Repenser le paradigme du « sacrifice maternel » dans la culture juive : religion, images, textes

visuel par défaut
Date limite :
Samedi, 30 mars, 2019
Equipe de recherche :

Repenser le paradigme du « sacrifice maternel » dans la culture juive :
religion, images, textes

Colloque CERMOM-INALCO - Université Ca’ Foscari, Venise

Paris, 19-21 novembre 2019

Organisateure.r.s : 
Elisa Carandina, CERMOM-INALCO
Madalina Vârtejanu-Joubert, CERMOM-INALCO
Piero Capelli, Université Ca’ Foscari, Venise

Appel à communications

L'expression « sacrifice maternel » réunit deux termes complexes dont l’association se déploie dans une dynamique qui l’est encore plus. Tout d'abord, « sacrifice », un mot dont aucune définition n’a pu embrasser la multiplicité des pratiques et des significations auxquelles il renvoie : tantôt rituel, tantôt récit, tantôt métaphore. On peut suivre James Watts lorsqu’il fait la distinction entre des récits ayant pour objet le sacrifice humain, qui interrogent les notions de meurtre et d’homicide, et des récits portant sur l’immolation rituelle des animaux, attachés à éclairer les fonctions sociales du rituel et de la religion en général (Watts 2011, 8). A ces deux niveaux de lecture s’ajoute un troisième, celui de l'utilisation métaphorique de la notion de sacrifice, comme acte de renoncer à quelque chose afin d’atteindre un but supérieur.

Deuxièmement, le mot « maternel » pourrait susciter la même défiance mais Samira Kawans nous invite à le reconsidérer à la lumière d’une nouvelle approche qui souligne la spécificité de la maternité tout en rejetant l’essentialisation de cette expérience, de son désir ou de sa subjectivité (Kawans 2011, 972).

L'ambiguïté de cette expression ne s’arrête pas là : elle réside aussi dans la possibilité de lire dans le « sacrifice de la mère » aussi bien comme un génitif objectif que subjectif. L'expression peut alors conduire à explorer le sacrifice effectué par la mère sur différents êtres ou objets – y inclus elle-même – ou celui effectué par d'autres sur la mère ou sur la mère en puissance – il s’agirait dans ce cas du matricide ou du sacrifice de la vierge. Ces deux perspectives peuvent se comprendre à leur tour dans la perspective du rituel, du récit ou de la métaphore.

Repensant l'opposition établie par Nancy Jay entre sacrifice et accouchement dans ce qu'elle définit comme un « remède pour être né d'une femme », la conférence vise à explorer de nouvelles approches du sacrifice maternel comme rituel, récit et métaphore.
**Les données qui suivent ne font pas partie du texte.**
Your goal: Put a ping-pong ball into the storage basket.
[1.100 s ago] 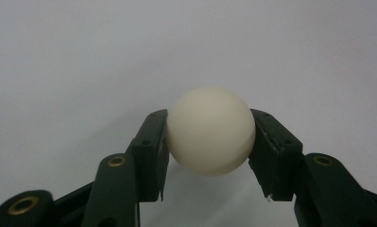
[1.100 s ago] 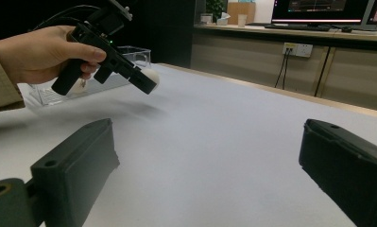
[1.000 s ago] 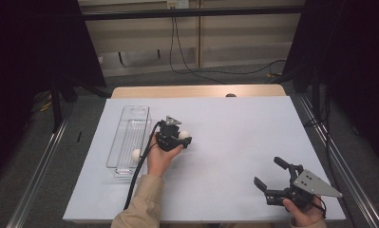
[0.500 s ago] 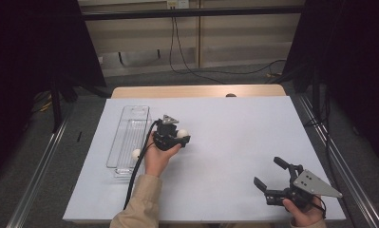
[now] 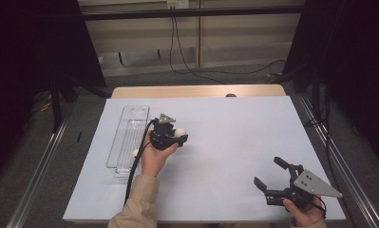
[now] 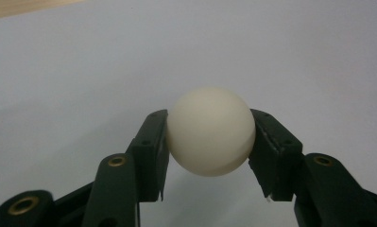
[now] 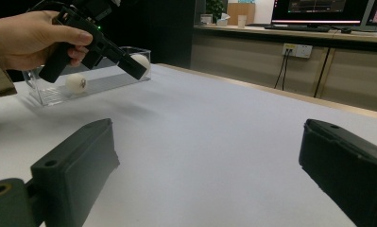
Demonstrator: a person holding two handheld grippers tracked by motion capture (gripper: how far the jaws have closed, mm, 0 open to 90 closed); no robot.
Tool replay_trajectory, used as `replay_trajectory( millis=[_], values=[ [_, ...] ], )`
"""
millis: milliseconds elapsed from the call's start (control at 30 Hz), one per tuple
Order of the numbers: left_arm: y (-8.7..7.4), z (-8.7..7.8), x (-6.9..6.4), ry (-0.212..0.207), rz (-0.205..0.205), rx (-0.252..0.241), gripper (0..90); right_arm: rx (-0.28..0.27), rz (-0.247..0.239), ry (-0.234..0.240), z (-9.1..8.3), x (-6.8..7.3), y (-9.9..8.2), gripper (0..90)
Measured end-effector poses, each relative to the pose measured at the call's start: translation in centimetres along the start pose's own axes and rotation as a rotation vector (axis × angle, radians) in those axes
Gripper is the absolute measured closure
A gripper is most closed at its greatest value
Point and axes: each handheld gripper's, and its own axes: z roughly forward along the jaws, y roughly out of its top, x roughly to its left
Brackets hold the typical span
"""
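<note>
— Where's the white ball (image 6: pixel 210 131)?
— Centre-left of the high view, clamped in the left gripper (image 5: pixel 176 137) beside the clear tray (image 5: pixel 128 124).
— The right gripper (image 5: pixel 271 176)?
— Lower right, jaws spread, grasping nothing.

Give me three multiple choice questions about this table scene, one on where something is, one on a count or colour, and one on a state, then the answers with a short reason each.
1. Where is the clear tray?
A. On the left part of the white table cover
B. At the right edge
C. On the floor

2. What colour is the ball in the left gripper?
A. Red
B. Off-white
C. Blue

3. How do the right gripper jaws stand?
A. Shut on a ball
B. Shut on the tray
C. Open, nothing between them

Answers:
1 A, the high view shows the tray left of the person's left hand.
2 B, the left gripper view shows a pale ball clamped between the black jaws.
3 C, the right gripper view shows bare table cover between the wide-apart jaws.
</note>
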Motion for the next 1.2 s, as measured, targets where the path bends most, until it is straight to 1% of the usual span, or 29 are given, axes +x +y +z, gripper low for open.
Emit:
replay_trajectory(
  millis=[67, 100, 333, 367, 467, 667, 767, 933, 1133, 1200],
  values=[
    [0.0, -0.1, 0.1, -0.001, 0.001, 0.003, 51.0, -0.001, 0.000, 0.001, 0.0, 0.0, 0.0, 3.8],
    [0.0, -0.2, 0.0, -0.002, -0.007, -0.002, 51.0, 0.000, -0.001, 0.002, 0.0, 0.0, 0.0, 3.8],
    [0.1, -0.6, 0.0, -0.006, -0.006, -0.005, 51.0, 0.000, -0.002, 0.002, 0.0, 0.0, 0.0, 3.8],
    [0.1, -0.7, 0.0, -0.008, -0.005, 0.001, 51.0, -0.001, -0.002, 0.002, 0.0, 0.0, 0.0, 3.8],
    [0.2, -1.0, 0.0, -0.007, -0.008, -0.008, 51.0, 0.000, -0.004, 0.000, 0.0, 0.0, 0.0, 3.7],
    [0.1, -1.4, 0.2, 0.002, -0.007, -0.006, 51.0, 0.000, 0.000, -0.005, 0.0, 0.0, 0.0, 3.8],
    [0.1, -1.6, 0.2, 0.002, -0.012, -0.011, 51.0, 0.003, -0.002, -0.002, 0.0, 0.0, 0.0, 3.8],
    [0.1, -1.8, 0.2, 0.005, -0.004, -0.006, 51.0, 0.002, -0.002, -0.005, 0.1, -0.1, 0.0, 3.8],
    [0.1, -2.2, 0.3, 0.010, -0.016, -0.014, 51.0, 0.002, -0.001, -0.005, 0.1, -0.1, 0.0, 3.8],
    [0.1, -2.5, 0.4, 0.012, -0.006, -0.014, 51.0, 0.003, 0.001, -0.005, 0.1, -0.1, -0.1, 3.8]
  ],
)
Nous encourageons les propositions qui cherchent à repenser le sacrifice à partir de la perspective maternelle, les utilisations du sacrifice et sa rhétorique. Toutes les approches, les contextes culturels et les époques historiques relevant de la culture juive sont concernés.
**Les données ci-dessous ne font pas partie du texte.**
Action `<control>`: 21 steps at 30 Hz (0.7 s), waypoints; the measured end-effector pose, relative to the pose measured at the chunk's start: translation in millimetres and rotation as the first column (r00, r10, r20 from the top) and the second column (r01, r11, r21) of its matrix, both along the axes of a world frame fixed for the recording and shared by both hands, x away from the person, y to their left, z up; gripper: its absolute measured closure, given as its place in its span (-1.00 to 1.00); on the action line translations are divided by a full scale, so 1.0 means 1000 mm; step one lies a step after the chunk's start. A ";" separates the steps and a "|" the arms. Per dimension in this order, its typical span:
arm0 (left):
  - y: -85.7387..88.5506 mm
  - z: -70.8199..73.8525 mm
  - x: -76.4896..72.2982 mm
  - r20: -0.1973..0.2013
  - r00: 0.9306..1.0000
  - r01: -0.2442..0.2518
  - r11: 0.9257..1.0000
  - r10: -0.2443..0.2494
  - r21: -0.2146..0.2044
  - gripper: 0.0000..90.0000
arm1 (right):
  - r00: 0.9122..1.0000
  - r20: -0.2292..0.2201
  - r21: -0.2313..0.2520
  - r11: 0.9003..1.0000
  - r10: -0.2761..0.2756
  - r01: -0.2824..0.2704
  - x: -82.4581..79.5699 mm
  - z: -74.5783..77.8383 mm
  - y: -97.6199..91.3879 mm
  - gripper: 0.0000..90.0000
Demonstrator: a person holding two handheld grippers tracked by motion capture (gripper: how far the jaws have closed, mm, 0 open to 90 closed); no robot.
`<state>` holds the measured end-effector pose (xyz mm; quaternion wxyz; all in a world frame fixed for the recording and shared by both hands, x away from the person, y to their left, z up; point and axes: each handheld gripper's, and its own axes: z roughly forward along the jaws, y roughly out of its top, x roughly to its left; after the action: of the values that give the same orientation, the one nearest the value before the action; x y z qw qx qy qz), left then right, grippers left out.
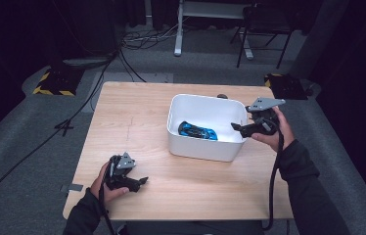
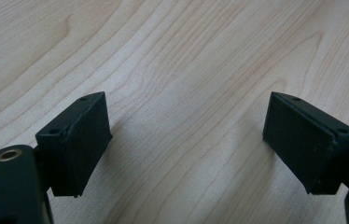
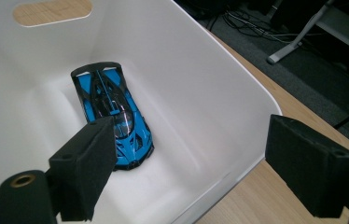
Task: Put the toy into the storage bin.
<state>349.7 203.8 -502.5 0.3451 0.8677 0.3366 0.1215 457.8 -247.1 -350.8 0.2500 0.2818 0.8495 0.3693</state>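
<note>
Now we hold the right tool [image 3: 189, 172] wide over the right rim of the white bin [image 1: 205, 149], where the blue toy car [image 3: 112, 116] lies inside. The left tool [image 2: 186, 144] rests wide near the surface's [image 1: 137, 112] front-left corner. To grasp well, we'd straddle the car's sides.

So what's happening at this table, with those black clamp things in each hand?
A person sits at a wooden table holding a pair of tongs in each hand. A blue toy car lies on the floor of a white bin. The right tongs hang open at the bin's right rim, pointing in toward the car, and grip nothing. The left tongs are open too, low over bare wood near the front of the table, also holding nothing.
</note>
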 end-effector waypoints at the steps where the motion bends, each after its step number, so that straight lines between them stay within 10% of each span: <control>1: 0.000 0.000 0.000 0.000 1.000 0.000 1.000 0.000 0.000 -0.66 | 1.000 0.011 -0.010 1.000 0.001 -0.001 0.000 0.000 -0.002 -0.62; 21: 0.000 0.000 0.000 0.000 1.000 -0.001 1.000 0.001 0.000 -0.66 | 0.997 0.055 0.059 0.997 -0.058 0.055 -0.016 0.007 -0.028 -0.61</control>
<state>349.7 203.8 -502.4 0.3450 0.8675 0.3371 0.1215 441.7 -274.6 -343.6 0.2762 0.3022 0.8228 0.3943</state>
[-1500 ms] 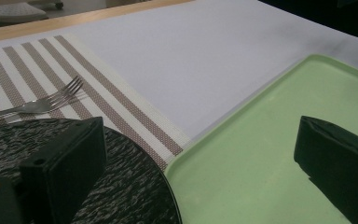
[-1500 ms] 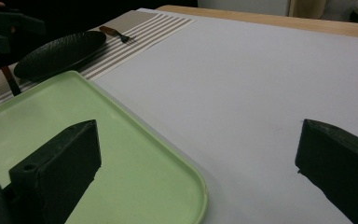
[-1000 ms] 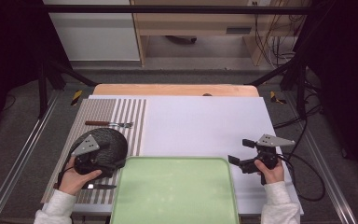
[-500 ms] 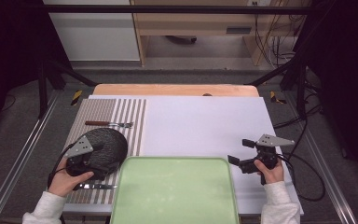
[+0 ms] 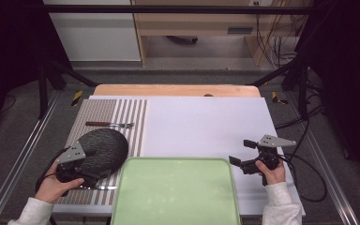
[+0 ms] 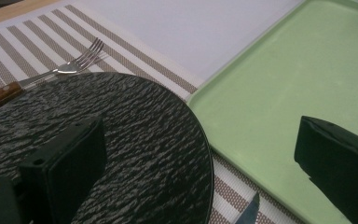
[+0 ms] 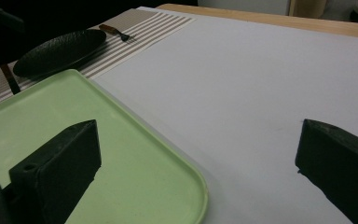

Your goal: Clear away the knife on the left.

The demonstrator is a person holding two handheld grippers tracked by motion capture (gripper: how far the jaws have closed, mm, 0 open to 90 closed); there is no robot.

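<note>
Left gripper (image 5: 86, 176): at the near left corner of the table, over the near rim of the black textured plate (image 5: 101, 147); jaws spread wide, nothing between them; in the left gripper view, one jaw above the plate, the other above the green tray's left edge.

Black textured plate (image 6: 135, 140): round, dark, ripple-patterned surface; flat on the striped placemat (image 5: 122, 112) near the table's left edge; just beside the green tray's far left corner.

Fork (image 5: 110, 124): wooden handle, metal tines; on the placemat beyond the plate, parallel to the table's far edge; tines just past the plate rim in the left gripper view (image 6: 81, 58).

Knife (image 6: 248, 213): tip visible on the placemat between plate and tray, at the near edge.

Green tray (image 5: 176, 197): rectangular, rounded corners, at the middle of the table's near edge.

Right gripper (image 5: 239, 164): near the table's right edge, just off the tray's far right corner; jaws spread apart, holding nothing; above the white table cover (image 5: 201, 122).

No brand, label or writing legible on any item.
</note>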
Parmi les possibles sujets on peut mentionner : 
  • Le rôle de la mère dans la rhétorique, le rituel ou le récit de sacrifice
  • Mères accomplissant le rituel sacrificiel
  • Sacrifice des jeunes filles
  • Récits maternels de sacrifice
  • Utilisations métaphoriques du sacrifices maternels dans l’art
  • Réécriture de récits sacrificiels du point de vue de la mère
Le colloque aura lieu à Paris, du 19 au 21 novembre 2019. Un résumé de 250 mots situant surtout l’acception donnée au sacrifice (rituelle, narrative, métaphorique) et un CV d'une page, sont à envoyer avant le 30 mars 2019 à l'adresse suivante : elisa.carandina@inalco.fr.

Les participant.e.s seront informé.e.s de l'acceptation d'ici le 30 avril 2019. Une sélection d’articles sera publiée dans un volume avec comité de lecture.